= Gunārs Ulmanis =

Latvian footballer

Gunārs Ulmanis (1938 – 17 July 2010) was a Latvian football right wing midfielder, one of the most famous Latvian footballers of the 1960s.

==Biography==

While at school Ulmanis played both basketball and football but the famous Latvian football coach Vadims Ulbergs persuaded him to devote himself entirely to football.

For his first team in the regional competition Ulmanis scored 60 out of the team's 78 goals and was called up to the flagship of Latvian football - Daugava Rīga. In his first game for Daugava - an international game against Polish GKS Katowice - Ulmanis scored 3 goals.

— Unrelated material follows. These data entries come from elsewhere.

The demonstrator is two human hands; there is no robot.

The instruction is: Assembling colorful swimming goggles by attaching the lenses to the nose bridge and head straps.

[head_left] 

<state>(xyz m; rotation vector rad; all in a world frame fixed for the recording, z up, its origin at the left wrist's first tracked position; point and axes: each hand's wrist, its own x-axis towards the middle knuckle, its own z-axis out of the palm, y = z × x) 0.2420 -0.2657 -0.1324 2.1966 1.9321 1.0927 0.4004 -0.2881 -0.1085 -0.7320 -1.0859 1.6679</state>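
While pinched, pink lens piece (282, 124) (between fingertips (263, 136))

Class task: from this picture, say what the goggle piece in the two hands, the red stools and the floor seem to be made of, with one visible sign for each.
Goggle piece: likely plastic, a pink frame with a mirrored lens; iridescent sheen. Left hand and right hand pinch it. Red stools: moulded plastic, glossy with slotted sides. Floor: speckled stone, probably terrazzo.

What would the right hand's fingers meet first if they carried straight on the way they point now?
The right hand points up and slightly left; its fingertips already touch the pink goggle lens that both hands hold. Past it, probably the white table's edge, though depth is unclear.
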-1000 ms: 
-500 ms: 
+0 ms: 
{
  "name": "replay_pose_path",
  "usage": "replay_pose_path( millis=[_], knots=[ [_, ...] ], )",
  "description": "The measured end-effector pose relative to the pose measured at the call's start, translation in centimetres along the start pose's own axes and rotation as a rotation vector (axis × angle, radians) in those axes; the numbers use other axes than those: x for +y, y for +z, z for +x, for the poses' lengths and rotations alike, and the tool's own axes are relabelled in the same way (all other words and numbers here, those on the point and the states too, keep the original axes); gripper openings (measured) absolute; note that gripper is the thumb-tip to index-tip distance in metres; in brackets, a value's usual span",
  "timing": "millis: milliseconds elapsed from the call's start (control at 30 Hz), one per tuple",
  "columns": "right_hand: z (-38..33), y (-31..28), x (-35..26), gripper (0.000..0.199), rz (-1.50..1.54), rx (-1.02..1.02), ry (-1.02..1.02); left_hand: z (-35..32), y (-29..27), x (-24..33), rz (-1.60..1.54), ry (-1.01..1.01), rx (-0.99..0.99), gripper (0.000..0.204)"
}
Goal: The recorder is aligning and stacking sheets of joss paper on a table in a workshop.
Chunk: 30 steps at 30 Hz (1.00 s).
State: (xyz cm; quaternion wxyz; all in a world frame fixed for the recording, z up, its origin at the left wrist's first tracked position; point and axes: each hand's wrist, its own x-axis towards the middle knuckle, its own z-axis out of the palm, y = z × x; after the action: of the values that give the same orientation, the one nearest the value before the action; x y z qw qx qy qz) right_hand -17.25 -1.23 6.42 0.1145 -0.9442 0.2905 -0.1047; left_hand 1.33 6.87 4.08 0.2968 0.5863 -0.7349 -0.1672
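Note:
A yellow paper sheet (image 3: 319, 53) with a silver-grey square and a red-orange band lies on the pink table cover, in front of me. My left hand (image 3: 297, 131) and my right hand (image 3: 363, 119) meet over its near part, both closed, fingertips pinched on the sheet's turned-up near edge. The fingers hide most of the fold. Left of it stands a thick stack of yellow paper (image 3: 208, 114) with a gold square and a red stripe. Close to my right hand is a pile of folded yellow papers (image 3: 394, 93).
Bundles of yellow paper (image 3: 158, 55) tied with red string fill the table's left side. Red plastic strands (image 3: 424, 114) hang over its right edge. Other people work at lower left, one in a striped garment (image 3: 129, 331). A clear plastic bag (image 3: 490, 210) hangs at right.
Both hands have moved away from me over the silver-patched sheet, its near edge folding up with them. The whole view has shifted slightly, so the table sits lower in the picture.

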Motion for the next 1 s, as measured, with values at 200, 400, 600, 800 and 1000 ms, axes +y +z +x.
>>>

He was popular among Latvian football fans for his "lazy" and relaxed playing manner which he was able to alter with unexpected outbursts of energy in form of shots on goal or passes to the center. His popularity was partly also connected with his last name Ulmanis (the same as former Latvian president Kārlis Ulmanis) which also brought him troubles with the Soviet authorities.

He played for Daugava for almost his entire career - from 1955 until 1969, scoring many important goals and having been elected the team captain.

After he was suspended from Daugava in 1969 after Soviet customs officers found an excess of cash he was carrying on his way to a friendly in the East Germany, he spent years as player-manager for Rīgas radiorūpnīca ("Radiotehniķis") until 1982. Until the late 1980s, Ulmanis was a milling-machine operator, before starting a career in coaching, as he was a coach in FK Pārdaugava 1991–1995) and the Riga Football School academy since 1996. He died on 17 July 2010 at the age of 71.